Uluslararası Çatışma Analizi ve Çözümü, Ankara: Nobel Yayınevi, 2021
İKİNCİ BASIM ÖNSÖZ
Kitabın ilk basımı yapıldığında, Ocak 2020’de Çin’in Wuhan kentinde ortaya çıkan Covid-19 pandemisi, Türkiye’de ilk kez görülmeye başlanmıştı. Üniversitedeki dersimde öğrencilerime kitabımın çıktığı ve dersimde kullanacağımı müjdesini vermem ile birlikte üniversitelerin öğretime ara vermeleri aynı zamana denk gelmişti. Bir yıl dolmadan kitabın ikinci baskısının yapılması, kişisel olarak beni memnun ederken Çatışma Analizi ve Çözümü ile Barış Çalışmaları konusunda Türkiye’de bilimsel kaynakların az olduğu gerçeğini de göstermiş oldu. Ayrıca akademik hayatımda önemli bir dönüm noktası olarak Profesörlük kadro ve unvanını aldığım bu zaman dilimine rastlaması da ayrı bir mutluluk yaşattı.
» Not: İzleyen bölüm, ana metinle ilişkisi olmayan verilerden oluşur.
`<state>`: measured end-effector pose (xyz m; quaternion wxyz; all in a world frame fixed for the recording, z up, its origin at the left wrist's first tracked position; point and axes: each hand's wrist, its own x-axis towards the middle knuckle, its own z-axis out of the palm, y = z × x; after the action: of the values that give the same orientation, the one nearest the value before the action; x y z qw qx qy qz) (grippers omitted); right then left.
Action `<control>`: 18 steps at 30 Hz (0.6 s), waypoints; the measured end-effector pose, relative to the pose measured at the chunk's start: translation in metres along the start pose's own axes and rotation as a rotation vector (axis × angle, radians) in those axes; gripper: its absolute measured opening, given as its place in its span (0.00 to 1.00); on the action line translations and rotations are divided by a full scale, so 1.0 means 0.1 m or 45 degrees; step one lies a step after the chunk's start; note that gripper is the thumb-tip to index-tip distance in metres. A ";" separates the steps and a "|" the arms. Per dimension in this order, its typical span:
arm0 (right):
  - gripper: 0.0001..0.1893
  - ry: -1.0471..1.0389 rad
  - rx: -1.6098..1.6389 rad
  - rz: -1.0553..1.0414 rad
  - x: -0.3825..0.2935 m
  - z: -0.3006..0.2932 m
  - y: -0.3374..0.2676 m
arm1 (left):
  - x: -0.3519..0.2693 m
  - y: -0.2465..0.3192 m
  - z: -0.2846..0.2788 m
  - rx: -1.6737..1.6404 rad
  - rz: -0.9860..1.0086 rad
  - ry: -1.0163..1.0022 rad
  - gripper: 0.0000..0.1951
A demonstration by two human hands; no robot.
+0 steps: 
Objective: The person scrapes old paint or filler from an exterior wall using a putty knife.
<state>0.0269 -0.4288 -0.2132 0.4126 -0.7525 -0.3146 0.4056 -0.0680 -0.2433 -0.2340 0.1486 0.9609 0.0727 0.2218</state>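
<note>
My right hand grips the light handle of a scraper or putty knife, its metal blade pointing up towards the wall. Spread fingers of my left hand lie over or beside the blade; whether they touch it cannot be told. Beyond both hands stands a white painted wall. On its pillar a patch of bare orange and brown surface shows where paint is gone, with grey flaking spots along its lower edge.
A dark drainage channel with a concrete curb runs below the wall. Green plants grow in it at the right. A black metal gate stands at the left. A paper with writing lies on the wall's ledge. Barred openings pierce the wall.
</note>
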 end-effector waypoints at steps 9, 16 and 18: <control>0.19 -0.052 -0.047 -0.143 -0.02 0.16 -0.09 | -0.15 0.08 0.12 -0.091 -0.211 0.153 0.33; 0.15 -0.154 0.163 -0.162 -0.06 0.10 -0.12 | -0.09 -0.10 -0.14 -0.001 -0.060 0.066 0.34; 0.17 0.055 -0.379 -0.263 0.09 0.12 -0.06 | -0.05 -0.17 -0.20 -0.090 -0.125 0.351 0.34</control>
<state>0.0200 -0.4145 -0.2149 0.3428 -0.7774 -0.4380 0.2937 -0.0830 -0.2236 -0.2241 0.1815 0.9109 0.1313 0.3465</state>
Çatışma analizi ve çözümü çalışmak bir yandan kişisel düzeyde tatmin edici olsa da akademik olarak zor olduğunu belirtmem gerekir. Akademik hayata lisans eğitimimi 1994 yılında tamamladıktan sonra 1995 yılında Ankara Üniversitesi’nde Kamu Yönetimi Kent ve Çevre Bilimleri yüksek lisans programına başladım diyebilirim. Bir yıllık ders aşamasını tamamladım. Fakat 1996 yılında yurt dışına yüksek lisans ve doktora eğitimi için Amerika Birleşik Devletleri’nin başkenti olan Washington D.C. ve metropolitan bölgesine gidince kaydımı dondurdum. 06 Mayıs 1996’de başlayan Amerika akademik maceram, 12 Eylül 2004 yılında Türkiye’ye döndüğümde sona erdi.
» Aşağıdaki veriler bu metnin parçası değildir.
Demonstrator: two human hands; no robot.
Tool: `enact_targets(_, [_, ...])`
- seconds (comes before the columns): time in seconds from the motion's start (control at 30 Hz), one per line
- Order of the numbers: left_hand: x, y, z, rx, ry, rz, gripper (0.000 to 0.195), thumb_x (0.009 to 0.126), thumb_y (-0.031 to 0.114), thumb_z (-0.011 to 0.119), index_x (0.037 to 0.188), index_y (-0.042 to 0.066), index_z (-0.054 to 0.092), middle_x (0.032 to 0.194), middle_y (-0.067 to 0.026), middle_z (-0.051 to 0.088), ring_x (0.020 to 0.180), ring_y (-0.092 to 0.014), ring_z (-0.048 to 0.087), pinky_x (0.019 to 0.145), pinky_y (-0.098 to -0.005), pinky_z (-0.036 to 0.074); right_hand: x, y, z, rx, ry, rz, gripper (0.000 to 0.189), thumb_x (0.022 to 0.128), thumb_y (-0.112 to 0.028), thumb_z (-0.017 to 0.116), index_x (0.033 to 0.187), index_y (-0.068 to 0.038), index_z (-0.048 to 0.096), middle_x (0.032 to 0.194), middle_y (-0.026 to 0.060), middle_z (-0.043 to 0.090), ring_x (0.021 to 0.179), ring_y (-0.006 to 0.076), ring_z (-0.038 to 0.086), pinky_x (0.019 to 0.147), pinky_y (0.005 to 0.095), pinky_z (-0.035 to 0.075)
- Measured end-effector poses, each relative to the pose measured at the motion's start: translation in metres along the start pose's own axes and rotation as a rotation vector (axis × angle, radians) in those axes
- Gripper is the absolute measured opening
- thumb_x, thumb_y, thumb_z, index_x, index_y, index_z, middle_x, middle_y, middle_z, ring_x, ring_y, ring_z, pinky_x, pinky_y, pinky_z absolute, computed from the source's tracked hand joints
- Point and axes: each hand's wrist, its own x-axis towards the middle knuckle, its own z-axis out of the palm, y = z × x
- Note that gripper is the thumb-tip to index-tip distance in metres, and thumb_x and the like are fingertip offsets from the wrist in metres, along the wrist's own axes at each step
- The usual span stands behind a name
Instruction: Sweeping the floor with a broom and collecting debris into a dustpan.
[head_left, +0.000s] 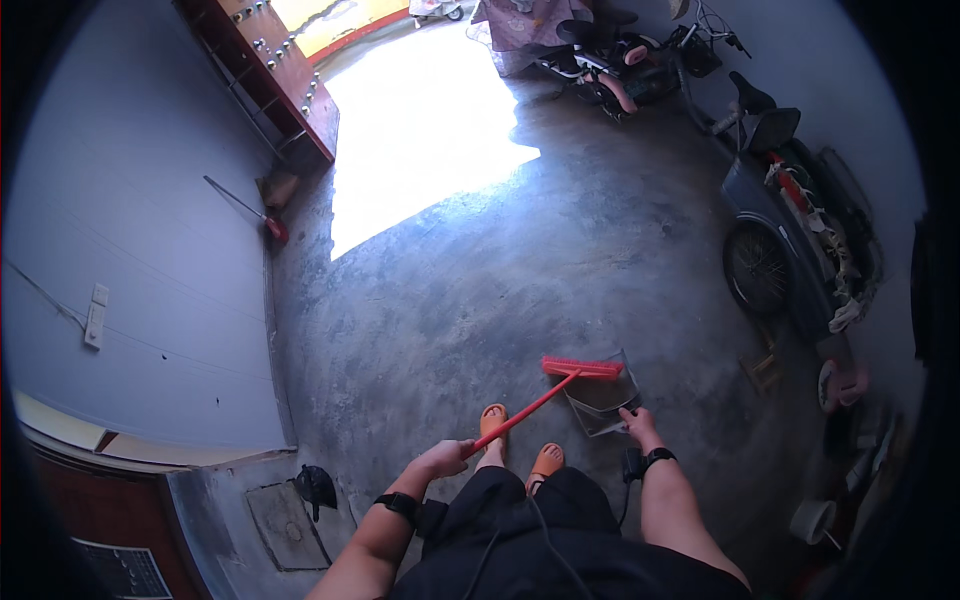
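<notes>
My left hand (448, 458) grips the red handle of a broom (525, 413), which slants up to the right across the concrete floor. Its head, with pink-red bristles (581, 366), lies over the front opening of a dustpan (600, 395). My right hand (640, 424) holds the dustpan at its rear edge, just right of my feet. Part of the pan is covered by the broom head, and any contents are too indistinct to tell. Orange slippers (549, 459) are on my feet, close to the broom handle.
A cargo tricycle (784, 232) stands along the right wall, with a small wooden stool (761, 373) near it. Electric scooters (600, 64) are parked farther back. Sunlight enters by a studded red door (281, 67). A black bag (315, 486) lies at lower left.
</notes>
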Motion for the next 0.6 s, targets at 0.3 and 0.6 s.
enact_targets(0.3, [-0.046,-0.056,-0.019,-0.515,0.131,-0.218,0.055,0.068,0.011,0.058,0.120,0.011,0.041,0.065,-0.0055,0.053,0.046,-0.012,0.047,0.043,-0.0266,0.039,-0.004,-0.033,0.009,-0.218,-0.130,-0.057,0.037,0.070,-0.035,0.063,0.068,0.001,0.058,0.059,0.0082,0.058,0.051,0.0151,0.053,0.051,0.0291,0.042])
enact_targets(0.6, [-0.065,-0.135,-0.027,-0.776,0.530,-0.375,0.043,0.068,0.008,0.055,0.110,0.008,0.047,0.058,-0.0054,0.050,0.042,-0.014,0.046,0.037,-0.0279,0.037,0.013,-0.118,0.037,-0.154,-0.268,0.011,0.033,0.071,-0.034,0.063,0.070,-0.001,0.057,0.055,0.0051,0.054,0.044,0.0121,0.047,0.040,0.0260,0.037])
Bu kısımda sınav hakkında bilgi vereyim. 1994’de mezun olunca ekonomik kriz biz yeni mezunları vurdu. Birçok kamu kurumu sınav açmadı. Ben de yeni kurulan üniversitelerdeki asistanlık sınavlarına girdim. Fakat daha çok Kamu Yönetimi alanında asistanlık sınavları açılıyordu. Ben de o yüzden 1995’te Mülkiye’de Kent ve Çevre Bilimlerinde yüksek lisansa başladım. Yüksek lisans ders kısmını bitirdim. Yani tezsiz yüksek lisans mezunu sayılırım. Af olunca ilk işim diplomamı almak olacak. Bu sırada yurt dışı eğitim için 1416 bursluluk sınavı açıldı. Gazi Üniversitesi Mühendislik Fakültesi’nde sınava girdim. Sınav sonucu ilginç tesadüf tam amcamın öldüğü ve cenaze namazı sırasında iadeli taahhütlü geldi. Üzüntü ve sevinci aynı anda yaşadığımı hatırlıyorum. Sınava giren 161 aday arasından 6ncı olmuştum. ODTÜ’de yapılan dil muafiyet sınavında başarılı oldum. O yüzden birçok burslunun aksine ODTÜ’de İngilizce hazırlık okumadım. Mülkiye’deki 1 senelik hazırılık işe yaramıştı. 1996’da 3 aylık İngilizce hazırlık okumak için American University Washington D.C.’ye gittim.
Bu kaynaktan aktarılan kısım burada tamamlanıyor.